People often ask me what I do for a living. My usual reply is I run an international business development consultancy, but what I really ‘do’ is spend every day speaking to business people from around the world, extolling the virtues of the Baltic States.
After 14 years you would have thought I might be getting bored, but I’m not. I look back to my first visit in 1999, and the opening of the first office a year later, and I see the progress the three Baltic States have made despite some tough times, I feel proud to be involved in introducing these remarkable countries to people who knew nothing about them.
Don’t get me wrong, doing business here can be frustrating, the people can be stubborn, and building trust takes time.
You need to know the recent, often tragic history of the region to get even a little way into the Baltic mindset.
Nevertheless, what these countries have achieved in the past 22 years is nothing short of amazing. From being vassal republics of the crumbling and oppressive Soviet Union to modern robust European democracies, they have stood against the worst economic crisis for a century, and survived.
Many more established EU members could look at this achievement and learn lessons. But the point of this column is not merely to heap praise, but to talk about some of the key areas for companies looking for opportunities.
One slightly unusual sector where I am seeing a lot of activity is the trend for international companies looking at developing research and development (R&D) teams in the markets. Obviously to many companies R&D and innovation is a vital component of their business, but as the return on investment may be some way down the road, it is also the area that gets cut in hard times.

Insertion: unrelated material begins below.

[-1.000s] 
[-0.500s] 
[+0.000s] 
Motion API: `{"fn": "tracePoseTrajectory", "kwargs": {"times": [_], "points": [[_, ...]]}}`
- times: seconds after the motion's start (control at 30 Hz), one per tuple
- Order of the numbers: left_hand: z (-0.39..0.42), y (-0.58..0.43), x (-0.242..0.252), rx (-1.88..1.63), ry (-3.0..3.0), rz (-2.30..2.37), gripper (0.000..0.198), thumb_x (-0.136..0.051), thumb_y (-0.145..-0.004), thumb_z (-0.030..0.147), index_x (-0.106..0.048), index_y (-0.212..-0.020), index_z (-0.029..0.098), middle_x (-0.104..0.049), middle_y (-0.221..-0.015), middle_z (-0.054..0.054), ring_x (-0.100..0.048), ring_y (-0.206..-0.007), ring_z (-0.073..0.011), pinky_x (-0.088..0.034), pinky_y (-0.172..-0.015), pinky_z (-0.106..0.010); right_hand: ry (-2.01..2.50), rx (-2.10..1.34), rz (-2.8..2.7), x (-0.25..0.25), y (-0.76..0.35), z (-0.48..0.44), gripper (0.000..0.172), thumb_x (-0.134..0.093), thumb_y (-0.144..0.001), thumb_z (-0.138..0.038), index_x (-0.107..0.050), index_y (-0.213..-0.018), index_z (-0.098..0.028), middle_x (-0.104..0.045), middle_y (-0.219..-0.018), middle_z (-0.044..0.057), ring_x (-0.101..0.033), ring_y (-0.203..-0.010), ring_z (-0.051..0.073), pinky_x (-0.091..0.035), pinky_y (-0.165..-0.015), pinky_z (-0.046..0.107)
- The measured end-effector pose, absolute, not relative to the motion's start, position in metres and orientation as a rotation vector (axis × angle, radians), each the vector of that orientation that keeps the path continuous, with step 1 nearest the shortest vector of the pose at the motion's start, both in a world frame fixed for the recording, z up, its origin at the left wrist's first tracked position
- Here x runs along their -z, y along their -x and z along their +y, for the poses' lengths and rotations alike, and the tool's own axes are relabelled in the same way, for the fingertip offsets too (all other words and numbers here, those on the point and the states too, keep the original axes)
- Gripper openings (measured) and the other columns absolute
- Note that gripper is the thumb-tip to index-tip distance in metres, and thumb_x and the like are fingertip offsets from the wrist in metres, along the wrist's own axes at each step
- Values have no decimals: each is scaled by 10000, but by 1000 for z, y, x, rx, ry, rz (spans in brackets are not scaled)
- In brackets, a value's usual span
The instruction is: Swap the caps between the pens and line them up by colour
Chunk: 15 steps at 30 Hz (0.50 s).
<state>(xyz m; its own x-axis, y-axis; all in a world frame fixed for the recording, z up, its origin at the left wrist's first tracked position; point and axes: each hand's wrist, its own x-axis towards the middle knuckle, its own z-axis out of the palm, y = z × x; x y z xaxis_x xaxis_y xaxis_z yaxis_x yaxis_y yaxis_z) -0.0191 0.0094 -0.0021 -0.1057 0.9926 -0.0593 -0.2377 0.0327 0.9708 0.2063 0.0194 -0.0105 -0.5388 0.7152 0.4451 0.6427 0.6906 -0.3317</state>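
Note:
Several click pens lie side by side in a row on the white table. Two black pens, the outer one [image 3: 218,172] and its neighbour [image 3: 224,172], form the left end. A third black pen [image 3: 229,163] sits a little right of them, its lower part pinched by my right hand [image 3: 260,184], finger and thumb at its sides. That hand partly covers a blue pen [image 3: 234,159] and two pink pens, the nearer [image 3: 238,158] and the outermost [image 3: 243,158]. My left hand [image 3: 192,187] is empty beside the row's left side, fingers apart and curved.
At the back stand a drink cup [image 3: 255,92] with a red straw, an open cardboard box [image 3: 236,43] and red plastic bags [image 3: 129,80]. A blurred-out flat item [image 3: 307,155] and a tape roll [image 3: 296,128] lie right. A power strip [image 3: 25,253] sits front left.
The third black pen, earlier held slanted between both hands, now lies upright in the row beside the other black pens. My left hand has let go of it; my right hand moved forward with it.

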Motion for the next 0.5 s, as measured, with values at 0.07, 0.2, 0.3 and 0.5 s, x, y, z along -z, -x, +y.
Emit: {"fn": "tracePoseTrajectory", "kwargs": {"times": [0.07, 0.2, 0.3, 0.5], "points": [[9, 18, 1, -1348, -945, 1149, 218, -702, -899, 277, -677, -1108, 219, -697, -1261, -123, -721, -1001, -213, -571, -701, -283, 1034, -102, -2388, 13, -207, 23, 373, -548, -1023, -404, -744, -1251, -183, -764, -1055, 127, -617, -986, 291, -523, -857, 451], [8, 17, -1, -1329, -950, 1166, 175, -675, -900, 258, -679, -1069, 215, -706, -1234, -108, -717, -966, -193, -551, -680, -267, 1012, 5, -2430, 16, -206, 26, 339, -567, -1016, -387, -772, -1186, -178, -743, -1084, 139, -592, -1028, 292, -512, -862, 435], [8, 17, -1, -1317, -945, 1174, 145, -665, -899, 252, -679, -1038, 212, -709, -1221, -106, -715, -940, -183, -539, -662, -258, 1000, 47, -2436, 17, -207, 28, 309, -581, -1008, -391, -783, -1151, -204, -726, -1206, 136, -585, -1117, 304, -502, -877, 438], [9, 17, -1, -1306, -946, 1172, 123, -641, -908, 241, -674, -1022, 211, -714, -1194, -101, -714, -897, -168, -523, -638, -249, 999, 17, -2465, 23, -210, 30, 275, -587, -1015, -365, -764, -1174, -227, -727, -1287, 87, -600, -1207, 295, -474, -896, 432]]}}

I saw this a few years ago and started talking to UK companies about the potential of developing R&D in the Baltic, as it has a range of compelling advantages. Not only is there a ready supply of highly educated people, there are distinct cost advantages, excellent facilities, a strong university base, and of course – if the proposition is properly structured - grants to support projects.
The Baltic governments have recognised that their one real natural resource is their people. They have spent many millions developing the necessary business infrastructure to support the R&D sector.
I would single out Lithuania in particular. This country has stated its ambition to become the northern European R&D hub by 2015, and backed that with over one billion euros of investment in commercialisation infrastructure through the development of the academic-industry science ‘valley’ programme.
But Latvia and Estonia are also putting themselves on the R&D map. Latvia is in the process of launching a major new green technology incubator, based in Riga and will look to further develop the already high level of expertise in the green technology sector.
At the moment my company CCG is working with eight companies from the UK and USA who are in the process of developing their R&D activities in-market.
One has already taken the plunge, and established two subsidiary companies in Latvia, and is developing a range of products linked to the European Space Agency. I expect the next two to make the move within the next month or so.
To me this is the perfect type of inward investment for the Baltic States.
Large manufacturing inward investment comes and goes, and is always moving to the next low cost destination.
R&D offers serious high quality jobs, and is seen by companies as a key part of their strategic development. This means the jobs stay, and new ones are created at a slower, more sustainable pace. Having lived through the Baltic roller-coaster of the last few years slow and sustainable sounds good to me!